Ma non basterà a evitare le polemiche: la riforma del sistema aeroportuale italiano lascerà una scia di aspirazioni mortificate in Calabria. Perché «non prevede la realizzazione di nuovi scali» vanificando le aspirazioni della fascia nord cosentina e perché non inserisce il Sant’Anna tra gli snodi di interesse nazionale. Per l’aeroporto pitagorico, a questo punto, si profila un passaggio di competenze alla Regione, che dovrà individuare una nuova destinazione d’uso.
Tra l’altro, viene auspicata la progressiva uscita degli enti pubblici dal capitale delle società di gestione favorendo l’ingresso dei privati, mentre in Calabria il peso degli aeroporti è quasi tutto sulle spalle dei soldi pubblici.
GLI AEROPORTI “DI INTERESSE NAZIONALE” – In Italia sono attualmente operativi 112 aeroporti, di cui 90 aperti al solo traffico civile (43 aperti a voli commerciali, 47 a voli civili non di linea), 11 militari aperti al traffico civile (3 scali aperti a voli commerciali, 8 a voli civili non di linea), 11 esclusivamente a uso militare.
L’atto di indirizzo sottoscritto dal Governo propone di individuare gli aeroporti di interesse nazionale, che costituiranno l’ossatura strategica su cui fondare lo sviluppo del settore nei prossimi anni. Sono divisi in due categorie: gli aeroporti inseriti nella Core Network, considerati di rilevanza strategica a livello Ue perché legati a città o nodi primari (Bergamo Orio al Serio, Bologna, Genova, Milano Linate, Milano Malpensa, Napoli, Palermo, Roma Fiumicino, Torino, Venezia) e gli aeroporti inseriti nella Comprehensive Network.

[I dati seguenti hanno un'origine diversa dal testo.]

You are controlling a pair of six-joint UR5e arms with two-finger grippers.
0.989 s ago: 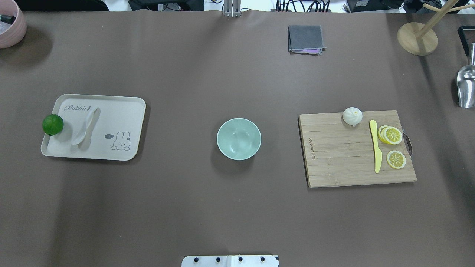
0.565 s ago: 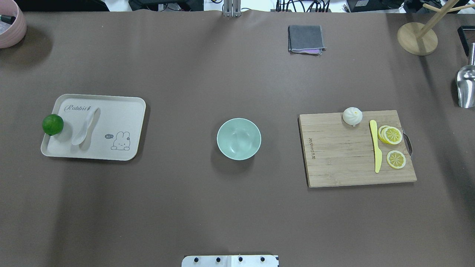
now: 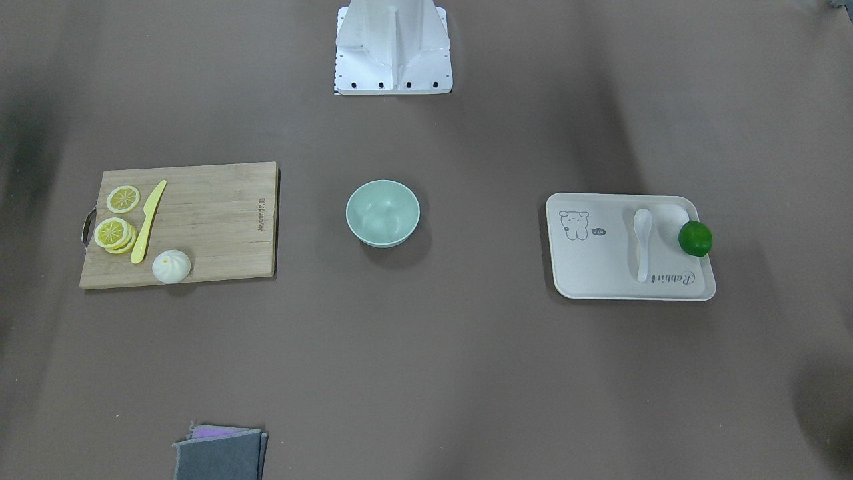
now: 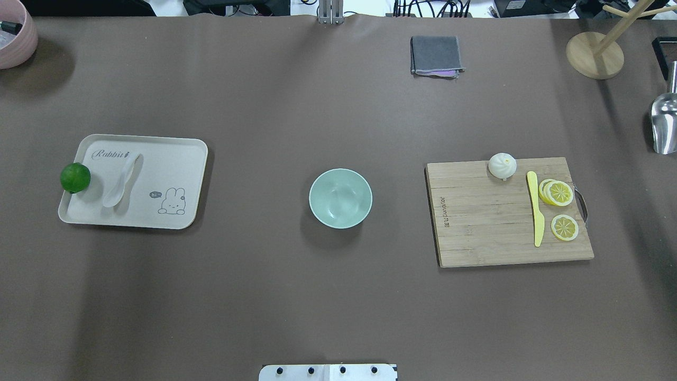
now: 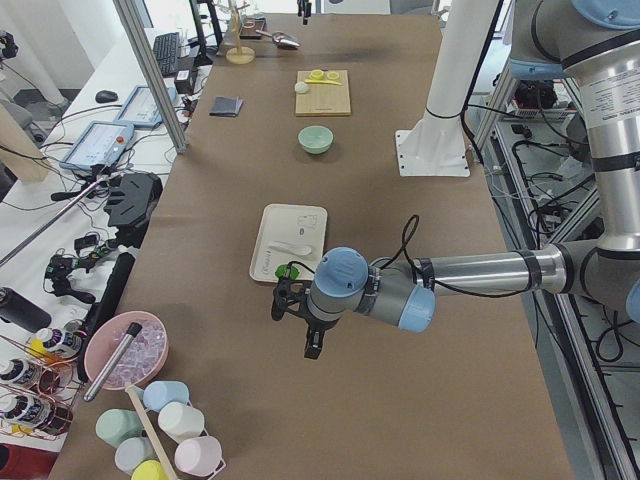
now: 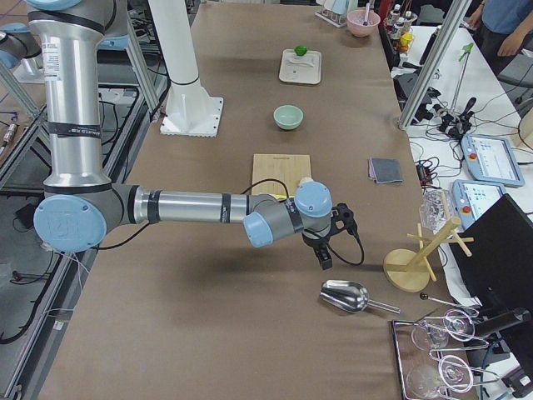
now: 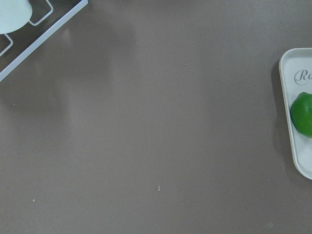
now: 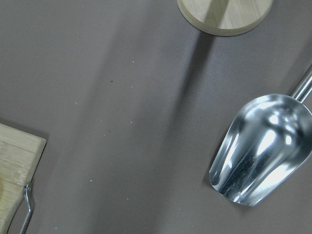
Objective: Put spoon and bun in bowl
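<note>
The white spoon (image 4: 122,180) lies on a cream tray (image 4: 180,169) at the left; it also shows in the front view (image 3: 642,241). The white bun (image 4: 502,165) sits at the far edge of a wooden cutting board (image 4: 486,227) on the right. The mint-green bowl (image 4: 340,198) stands empty at mid-table. Neither gripper shows in the overhead or front views. In the left side view my left gripper (image 5: 310,348) hangs over the table just beyond the tray's lime end. In the right side view my right gripper (image 6: 324,260) hangs beyond the board, near the scoop. I cannot tell whether either is open.
A green lime (image 4: 75,178) rests on the tray's left edge. A yellow knife (image 4: 536,211) and lemon slices (image 4: 558,193) lie on the board. A grey cloth (image 4: 436,55), a wooden stand (image 4: 594,55), a metal scoop (image 4: 664,124) and a pink bowl (image 4: 16,37) sit around the table's edges.
</note>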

Questi ultimi si dividono a loro volta in quelli con traffico superiore a un milione di passeggeri annui (Alghero, Bari, Brindisi, Cagliari, Catania, Firenze, Lamezia Terme, Olbia, Pisa, Roma Ciampino, Trapani, Treviso, Verona) e quelli con traffico superiore a 500mila passeggeri annui ma con specifiche caratteristiche territoriali, come l’unicità nell’ambito regionale o il servizio a un territorio di scarsa accessibilità: Ancona, Pescara, Reggio Calabria, Trieste.

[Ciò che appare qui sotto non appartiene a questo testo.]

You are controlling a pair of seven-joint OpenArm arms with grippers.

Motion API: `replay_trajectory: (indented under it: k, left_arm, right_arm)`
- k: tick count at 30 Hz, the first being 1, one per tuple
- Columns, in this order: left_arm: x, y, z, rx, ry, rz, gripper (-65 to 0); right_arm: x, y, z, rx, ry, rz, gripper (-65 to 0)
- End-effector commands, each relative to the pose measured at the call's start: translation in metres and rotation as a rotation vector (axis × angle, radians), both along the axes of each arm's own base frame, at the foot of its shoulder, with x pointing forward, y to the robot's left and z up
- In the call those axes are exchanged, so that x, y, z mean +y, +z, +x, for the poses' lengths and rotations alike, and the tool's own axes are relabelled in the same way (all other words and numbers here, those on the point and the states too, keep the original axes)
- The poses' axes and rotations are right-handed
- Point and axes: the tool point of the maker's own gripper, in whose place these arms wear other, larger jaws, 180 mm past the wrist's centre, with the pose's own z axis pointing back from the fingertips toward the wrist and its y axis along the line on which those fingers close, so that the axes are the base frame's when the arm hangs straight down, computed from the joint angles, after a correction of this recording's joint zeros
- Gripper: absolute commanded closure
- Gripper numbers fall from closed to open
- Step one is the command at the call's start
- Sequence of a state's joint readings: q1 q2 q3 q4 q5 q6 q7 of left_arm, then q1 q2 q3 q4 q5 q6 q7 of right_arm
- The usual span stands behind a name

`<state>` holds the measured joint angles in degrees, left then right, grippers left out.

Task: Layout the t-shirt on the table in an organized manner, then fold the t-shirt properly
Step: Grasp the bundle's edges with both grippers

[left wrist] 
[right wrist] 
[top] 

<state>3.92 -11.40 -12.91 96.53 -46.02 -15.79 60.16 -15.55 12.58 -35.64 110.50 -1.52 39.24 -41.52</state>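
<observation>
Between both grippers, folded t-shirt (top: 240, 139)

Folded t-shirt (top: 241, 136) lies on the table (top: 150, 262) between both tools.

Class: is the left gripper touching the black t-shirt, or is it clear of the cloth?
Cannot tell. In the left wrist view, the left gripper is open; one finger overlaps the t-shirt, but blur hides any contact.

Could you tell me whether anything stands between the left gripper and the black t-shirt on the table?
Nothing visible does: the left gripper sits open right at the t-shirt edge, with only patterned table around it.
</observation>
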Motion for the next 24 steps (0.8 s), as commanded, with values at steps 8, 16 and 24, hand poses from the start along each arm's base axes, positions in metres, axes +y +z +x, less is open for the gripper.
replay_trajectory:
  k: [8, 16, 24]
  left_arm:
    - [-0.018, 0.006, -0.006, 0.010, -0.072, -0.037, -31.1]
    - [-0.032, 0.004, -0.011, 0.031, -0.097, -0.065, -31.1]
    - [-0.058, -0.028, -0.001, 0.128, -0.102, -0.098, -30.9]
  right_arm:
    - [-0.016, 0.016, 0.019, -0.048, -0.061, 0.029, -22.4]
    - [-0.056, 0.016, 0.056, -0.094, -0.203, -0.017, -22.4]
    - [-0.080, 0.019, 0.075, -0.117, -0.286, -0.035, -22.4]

Infine ci sono quelli ritenuti indispensabili per la continuità territoriale (Lampedusa, Pantelleria), quelli fuori delle reti europee ma con traffico vicino al milione di passeggeri e trend in crescita (Rimini) e quelli destinati a delocalizzare traffico di grandi aeroporti (Salerno). Per gli altri, non resta che sperare nei soldi degli enti locali: «Gli aeroporti non di interesse nazionale – recita il piano dovranno essere invece trasferiti alle Regioni competenti, che ne valuteranno la diversa destinazione d’uso e/o la possibilità di chiusura». In Calabria si riuscirà a salvare Crotone?

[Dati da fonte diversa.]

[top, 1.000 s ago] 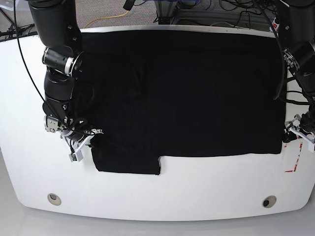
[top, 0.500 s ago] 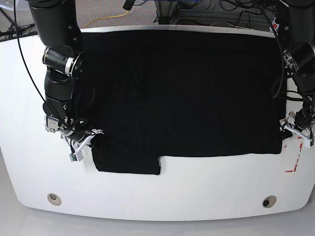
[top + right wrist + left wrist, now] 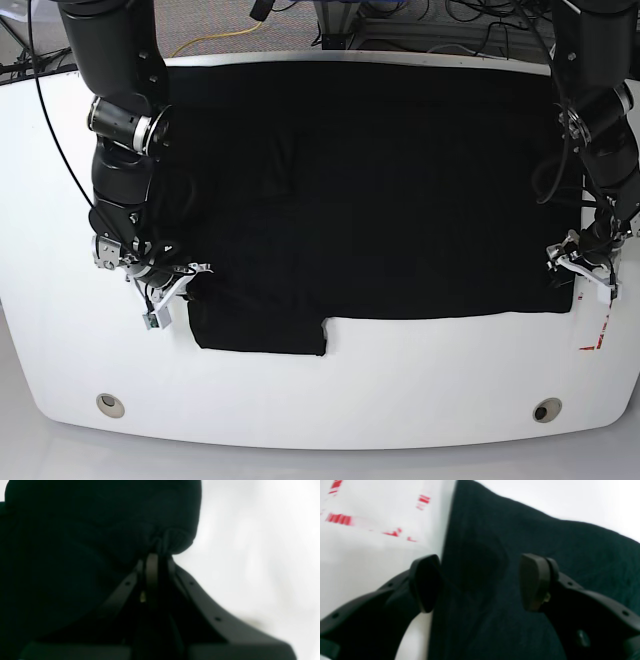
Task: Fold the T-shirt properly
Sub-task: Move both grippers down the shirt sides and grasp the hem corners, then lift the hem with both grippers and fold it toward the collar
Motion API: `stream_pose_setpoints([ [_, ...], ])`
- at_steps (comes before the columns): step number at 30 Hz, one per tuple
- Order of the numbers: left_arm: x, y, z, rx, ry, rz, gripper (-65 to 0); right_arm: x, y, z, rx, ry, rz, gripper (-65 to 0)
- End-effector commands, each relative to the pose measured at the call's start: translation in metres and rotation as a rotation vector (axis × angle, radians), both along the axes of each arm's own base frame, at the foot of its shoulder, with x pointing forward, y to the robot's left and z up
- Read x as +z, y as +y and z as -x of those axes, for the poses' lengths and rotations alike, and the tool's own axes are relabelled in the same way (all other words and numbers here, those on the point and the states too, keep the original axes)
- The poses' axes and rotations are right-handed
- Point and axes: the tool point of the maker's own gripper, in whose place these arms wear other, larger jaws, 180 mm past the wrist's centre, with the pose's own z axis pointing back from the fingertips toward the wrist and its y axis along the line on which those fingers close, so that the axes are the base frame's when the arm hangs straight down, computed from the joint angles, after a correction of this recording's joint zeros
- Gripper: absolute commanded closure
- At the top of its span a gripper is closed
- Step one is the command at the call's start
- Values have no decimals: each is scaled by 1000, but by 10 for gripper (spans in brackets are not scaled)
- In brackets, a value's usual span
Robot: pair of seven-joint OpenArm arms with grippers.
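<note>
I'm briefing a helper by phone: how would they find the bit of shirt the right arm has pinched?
Start at the white table, mostly covered by the black T-shirt. Follow its near edge to the base view's left, where a sleeve flap juts toward the front. The right gripper is shut on the bunched fabric at that flap's outer corner, the only puckered spot there.

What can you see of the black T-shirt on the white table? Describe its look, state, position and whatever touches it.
The T-shirt is plain black soft fabric, spread flat over most of the white table. A sleeve juts out at its near edge. No print shows. The right hand is shut on a bunched bit of cloth beside that sleeve. The left hand is open, straddling the opposite side edge: one finger over table, one over cloth.
</note>
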Motion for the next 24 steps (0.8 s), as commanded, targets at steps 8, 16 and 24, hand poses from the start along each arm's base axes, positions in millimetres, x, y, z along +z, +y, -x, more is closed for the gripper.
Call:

LA RAZIONALIZZAZIONE DEI SERVIZI – Il provvedimento, è stato sottolineato, favorisce la costituzione delle cosiddette «reti aeroportuali», gestite da un unico soggetto, per ottenere vantaggi sul fronte della differenziazione nel servire lo stesso territorio con infrastrutture dedicate per tipologia di traffico.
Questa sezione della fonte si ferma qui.